By Gabriel Ricard
The Train Wrecks have only been releasing music for the last three years. That isn’t terribly noteworthy until you actually sit down and listen to a song like “Desert Gunfire.” It’s not just a great piece of lyrical storytelling, well within the traditions of their musical heroes. The song is a well-tuned and well-played blast of old-school country and blues. There’s also just enough southern rock to give them a sense of sincerity in where they come from and what puts so much energy into those vocals, guitars or harmonica.
“Desert Gunfire” is their most accessible track. It’s the kind of thing that’s going to stay catchy in spite of what you think you know about this kind of music. The song never hides the history that’s created it. Instead it celebrates those other songs that helped put it together while retaining that originality that’s so essential to its success. Nostalgia is fine. Plenty of that can be found in the foot-stomping fury of “She Was the One,” but lead singer Jason Bible and the other three that make up the group know better than to simply rest on what they know their audience will like. The kind of people that know what they like and know they like this are already coming to the show. The Train Wrecks don’t need to worry about them, even though these songs are written with them in mind first and foremost. The people they want to grab hold of the most are the ones who have made up their mind long before they’ve even listened to them.

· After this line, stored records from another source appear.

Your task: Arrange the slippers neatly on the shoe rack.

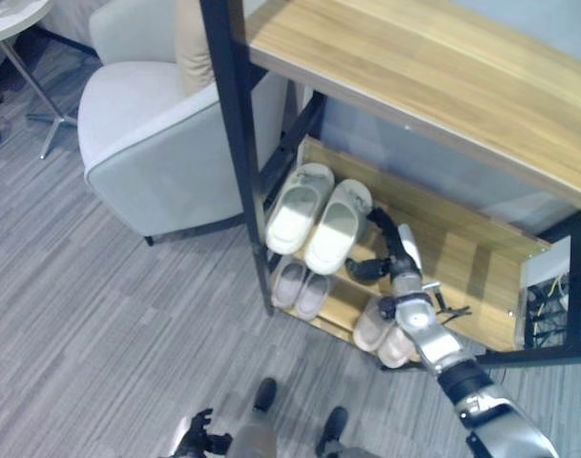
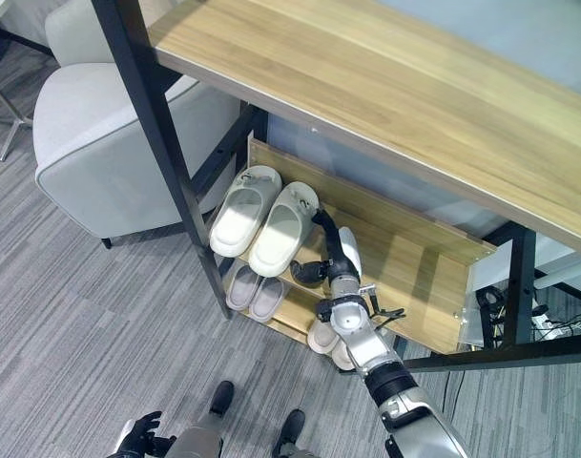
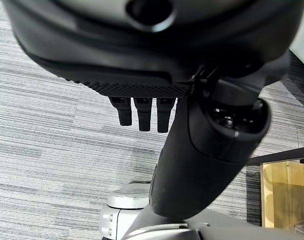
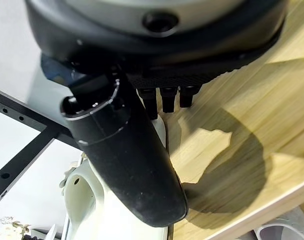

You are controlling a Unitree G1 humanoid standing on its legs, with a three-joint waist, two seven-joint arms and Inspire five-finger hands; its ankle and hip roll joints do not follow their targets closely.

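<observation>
A pair of cream slippers lies side by side at the left end of the shoe rack's middle shelf, toes pointing outward. My right hand reaches onto that shelf just right of the pair. It is open, fingers straight toward the back panel, thumb lying against the nearer cream slipper. On the bottom shelf sit a pinkish pair at the left and another pale pair under my right forearm. My left hand hangs open low over the carpet.
The rack's wide wooden top board overhangs the shelves, and a black upright post stands at its front left corner. A grey armchair stands left of the rack, with a round table beyond it. Grey carpet stretches in front.
</observation>
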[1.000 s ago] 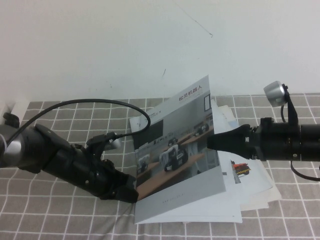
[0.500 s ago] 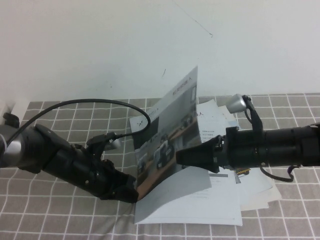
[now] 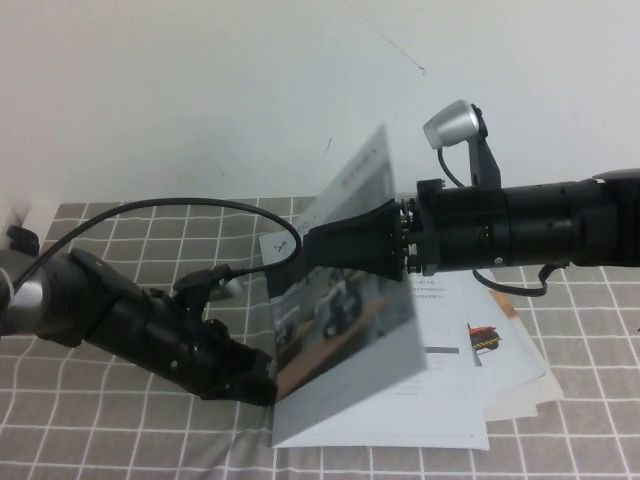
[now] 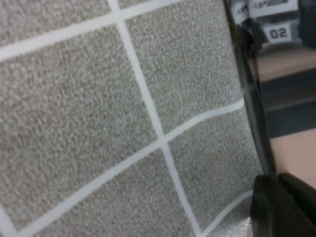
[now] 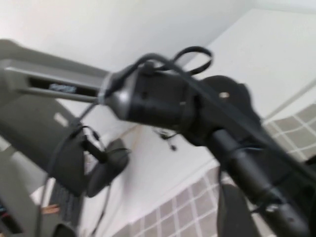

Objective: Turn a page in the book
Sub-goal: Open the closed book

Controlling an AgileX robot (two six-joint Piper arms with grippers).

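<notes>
The book [image 3: 420,400] lies open on the checked cloth, with a white inner page showing. Its cover page [image 3: 345,300], with the robot-lab photo, stands steeply raised from the spine side. My right gripper [image 3: 312,247] reaches in from the right at mid height, shut, with its tip against the raised page. My left gripper [image 3: 262,388] is shut and rests low at the book's near left corner. In the left wrist view its dark fingers [image 4: 284,205] lie beside the cover's edge [image 4: 291,74]. The right wrist view shows my right gripper [image 5: 236,212] and the left arm [image 5: 168,103].
Other loose sheets [image 3: 510,370] fan out under and to the right of the book. A grey cloth with white grid lines [image 3: 120,420] covers the table. A white wall [image 3: 200,100] stands close behind. The left arm's cable [image 3: 200,205] arcs over the cloth.
My right gripper has moved left and upward, its wrist rotating, and has pushed the cover page from a low lean to a steep stand. The left arm has not moved.
</notes>
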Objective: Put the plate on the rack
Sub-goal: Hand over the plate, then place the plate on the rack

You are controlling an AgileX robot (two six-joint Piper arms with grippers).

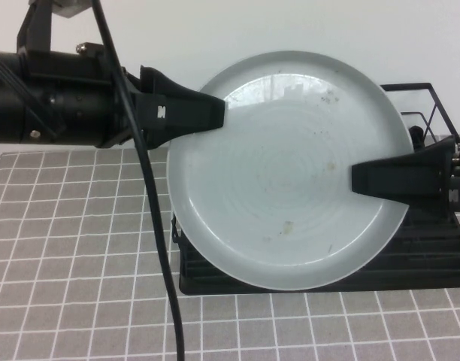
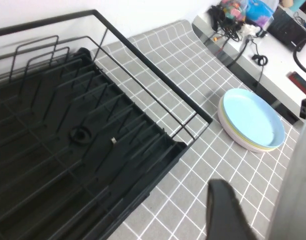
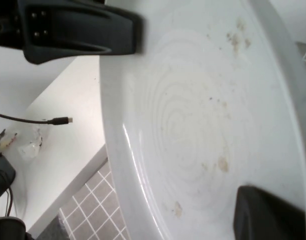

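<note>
High view: plate (image 1: 290,169) held aloft above rack (image 1: 433,263), left hand (image 1: 219,111) clamped on rim at 10 o'clock, right hand (image 1: 358,178) at 3 o'clock; likely heavy, glossy-slippery, brittle, so keep opposed rim grips.

High view downward, both wrist views close; shared: plate (image 1: 290,173), rack (image 2: 68,165).

Bright, even light; window glare on plate (image 1: 290,173); near tool parts blurred.
</note>
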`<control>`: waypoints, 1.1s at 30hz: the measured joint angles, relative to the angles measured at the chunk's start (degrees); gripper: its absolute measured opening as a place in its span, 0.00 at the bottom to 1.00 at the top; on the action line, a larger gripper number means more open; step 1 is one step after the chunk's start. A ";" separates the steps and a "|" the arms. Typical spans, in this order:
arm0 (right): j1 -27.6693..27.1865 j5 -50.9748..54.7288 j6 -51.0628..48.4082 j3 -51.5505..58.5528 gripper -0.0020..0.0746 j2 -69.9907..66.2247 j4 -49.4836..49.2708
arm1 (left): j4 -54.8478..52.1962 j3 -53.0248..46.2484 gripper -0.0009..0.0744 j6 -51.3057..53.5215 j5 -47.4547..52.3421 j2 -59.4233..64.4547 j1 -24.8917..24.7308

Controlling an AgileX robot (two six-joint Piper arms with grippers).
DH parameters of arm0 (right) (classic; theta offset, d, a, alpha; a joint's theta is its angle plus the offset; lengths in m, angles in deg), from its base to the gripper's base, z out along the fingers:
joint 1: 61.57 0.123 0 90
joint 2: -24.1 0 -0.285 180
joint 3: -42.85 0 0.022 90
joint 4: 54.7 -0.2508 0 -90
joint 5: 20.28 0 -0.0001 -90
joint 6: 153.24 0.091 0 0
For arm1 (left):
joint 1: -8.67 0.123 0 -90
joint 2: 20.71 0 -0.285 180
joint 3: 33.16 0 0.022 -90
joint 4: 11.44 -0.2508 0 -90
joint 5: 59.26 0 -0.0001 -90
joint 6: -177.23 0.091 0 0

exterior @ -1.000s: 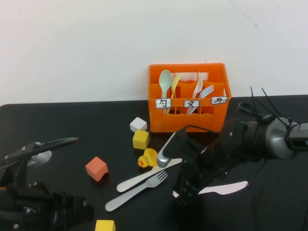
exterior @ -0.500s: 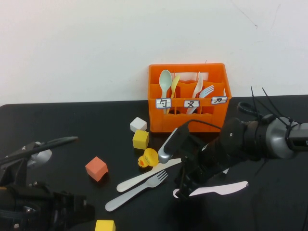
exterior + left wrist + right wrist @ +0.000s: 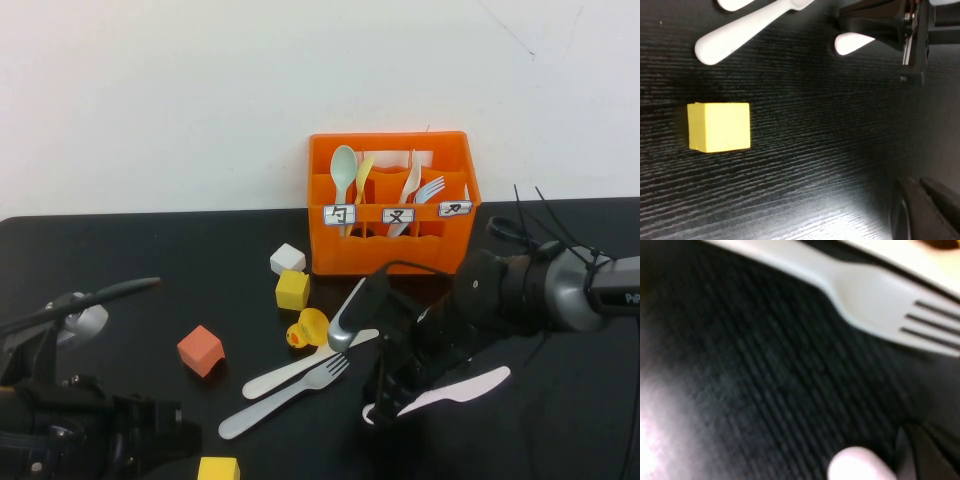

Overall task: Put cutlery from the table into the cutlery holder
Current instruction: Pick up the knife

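The cutlery holder (image 3: 390, 205) is an orange crate at the back of the black table (image 3: 150, 250), with several utensils standing in it. A cream-white knife (image 3: 300, 366) and a pale grey fork (image 3: 285, 394) lie side by side in front of it. My right gripper (image 3: 385, 398) is shut on the handle end of the pale pink knife (image 3: 460, 388), whose blade points right and tilts slightly up. The right wrist view shows that knife's end (image 3: 857, 467) and the fork (image 3: 890, 310). My left gripper (image 3: 148, 285) hovers shut at the near left, holding nothing.
A white block (image 3: 287, 259), a yellow cube (image 3: 292, 289) and a rubber duck (image 3: 305, 330) sit left of the crate. An orange cube (image 3: 200, 350) lies further left. Another yellow cube (image 3: 218, 468) (image 3: 719, 126) sits at the front edge by the left arm.
The right gripper shifted slightly with the pink knife, and the blade tip rose a little off the table. The left arm barely moved.
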 joint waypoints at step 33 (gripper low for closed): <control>0.21 24.13 24.59 0.38 0.02 27.68 28.94 | -29.21 9.86 0.01 -17.07 -10.83 6.00 -17.45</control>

Some might think this isn’t their kind of thing. They make the mistake of assuming that guys like The Train Wrecks can’t offer up terrific words backed by some powerful, creative musicianship. A song like “Isaak” should change their mind in a hurry. In less than three minutes, “Isaak” manages to be a wistful, strangely sad story that’s also funny as hell. The furious bit of blues and country also puts the best of their musical talents on the strongest display possible.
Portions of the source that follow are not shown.